What Corino gets in this match is all fairly basic, but because of the genuinely grotesque combination of what Tajiri’s done to him in terms of offense as well as the deep red covering his face and all that bleached hair, it’s all impressive. More than that, it is never so impressive that it turns the focus away from what is rightfully happening him towards what he’s fighting, and it is never so much — in terms of what he does nor what he recovers from nor how — that it feels as though he doesn’t deserve this.

That’s the magic here.

For all he gains in this match by taking this stunning beating, it is also always one that feels earned, and that also feels great.

Be it Corino’s luck, Corino’s toughness, or Corino’s mind, it all runs into a wall at the end, and that wall is Yoshihiro Tajiri. Corino cannot overcome the staggering amount of blood loss nor just how badly Tajiri wants to beat his ass, and steps in it further and further.

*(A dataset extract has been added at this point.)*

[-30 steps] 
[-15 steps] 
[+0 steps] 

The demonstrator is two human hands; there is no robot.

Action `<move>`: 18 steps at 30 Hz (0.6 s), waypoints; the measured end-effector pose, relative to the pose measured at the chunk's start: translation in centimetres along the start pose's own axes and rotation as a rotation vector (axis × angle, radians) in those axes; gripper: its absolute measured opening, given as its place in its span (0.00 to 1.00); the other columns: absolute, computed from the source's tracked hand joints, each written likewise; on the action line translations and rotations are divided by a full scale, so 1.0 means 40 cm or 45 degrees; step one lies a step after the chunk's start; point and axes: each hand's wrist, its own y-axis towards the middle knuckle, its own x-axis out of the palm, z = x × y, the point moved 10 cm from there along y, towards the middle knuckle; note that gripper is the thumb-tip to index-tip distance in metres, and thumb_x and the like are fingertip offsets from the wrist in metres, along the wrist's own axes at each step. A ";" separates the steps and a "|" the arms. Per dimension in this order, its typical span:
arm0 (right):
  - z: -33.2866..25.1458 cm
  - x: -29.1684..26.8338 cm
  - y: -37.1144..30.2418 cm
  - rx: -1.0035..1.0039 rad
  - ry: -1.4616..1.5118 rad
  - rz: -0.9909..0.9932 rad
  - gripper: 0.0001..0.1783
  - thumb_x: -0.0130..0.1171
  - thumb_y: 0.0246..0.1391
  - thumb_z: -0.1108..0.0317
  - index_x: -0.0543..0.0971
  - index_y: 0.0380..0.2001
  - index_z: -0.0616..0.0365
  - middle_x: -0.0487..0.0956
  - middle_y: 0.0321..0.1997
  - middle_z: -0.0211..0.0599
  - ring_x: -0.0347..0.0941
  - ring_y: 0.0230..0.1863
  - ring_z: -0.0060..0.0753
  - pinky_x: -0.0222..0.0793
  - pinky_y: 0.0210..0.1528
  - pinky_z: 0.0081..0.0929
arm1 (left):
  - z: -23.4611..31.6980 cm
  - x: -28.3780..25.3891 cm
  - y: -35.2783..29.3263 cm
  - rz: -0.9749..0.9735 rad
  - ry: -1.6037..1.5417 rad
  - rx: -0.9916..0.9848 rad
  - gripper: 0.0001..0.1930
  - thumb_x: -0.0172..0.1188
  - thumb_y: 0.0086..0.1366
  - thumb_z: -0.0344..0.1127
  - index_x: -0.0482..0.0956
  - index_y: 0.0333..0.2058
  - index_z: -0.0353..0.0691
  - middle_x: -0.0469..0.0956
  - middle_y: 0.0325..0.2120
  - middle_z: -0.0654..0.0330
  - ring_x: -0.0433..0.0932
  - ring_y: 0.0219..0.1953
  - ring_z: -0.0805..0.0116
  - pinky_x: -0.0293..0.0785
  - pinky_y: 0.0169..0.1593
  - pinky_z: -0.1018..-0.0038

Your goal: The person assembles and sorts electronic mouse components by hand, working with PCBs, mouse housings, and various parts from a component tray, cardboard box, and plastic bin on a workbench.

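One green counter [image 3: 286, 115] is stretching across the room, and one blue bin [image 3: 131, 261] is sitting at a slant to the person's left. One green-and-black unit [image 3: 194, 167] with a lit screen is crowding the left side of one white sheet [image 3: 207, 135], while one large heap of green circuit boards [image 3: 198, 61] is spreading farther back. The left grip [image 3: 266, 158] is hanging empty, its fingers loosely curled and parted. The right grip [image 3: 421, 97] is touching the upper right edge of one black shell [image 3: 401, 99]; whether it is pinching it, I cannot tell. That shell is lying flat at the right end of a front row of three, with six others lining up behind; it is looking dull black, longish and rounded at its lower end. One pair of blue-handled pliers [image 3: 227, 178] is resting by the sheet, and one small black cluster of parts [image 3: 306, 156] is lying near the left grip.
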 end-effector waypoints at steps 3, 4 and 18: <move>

Leaning on the edge of the table, he is perfectly set up for the best Tajiri kick of all time across his face, perfectly lined up on this surface.

Tajiri follows up by double stomping him through said table — and not just breaking it in half, but with the long edges still in tact somewhat, meaning he has literally put him through it — and gains the greatest feeling victory of his career.

Genuinely, it is one of my favorite matches of all time.

Some of that is, to be fair, the fact that when I first watched it, it had less the reputation as an all-timer and more so just as a late ECW highlight. I know I was never the first one to talk about this match like THIS, but as the years have gone on and more people have come around to this as one of the best ever, there’s a certain pride I’ve gained in being there earlier. The other part, independent of that and way way way way stronger than that, is that it constantly fills me with so much joy, and has become one of those matches I watch over and over again. I don’t do that a whole lot, it’s really like this and the FEAR main event and few select others, and like those, this has never once lost its charm to me.

I think it is the best version of this idea ever, the greatest coward heel legitimization ever, one of the great bloodbaths ever, one of the best matches ever in the history of one of the coolest wrestling promotions of all time, and, above all, one of those matches that I can and have and would recommend to anyone, no matter to what extent you are a fan.

Yoshihiro Tajiri vs. Steve Corino is professional wrestling to me, and few matches have ever felt better, both on the first time and on maybe, I don’t know, the twentieth.

The only reason I’m not 100% positive this is the best match in ECW history, is because four months earlier, it’s possible Tajiri had an even better one.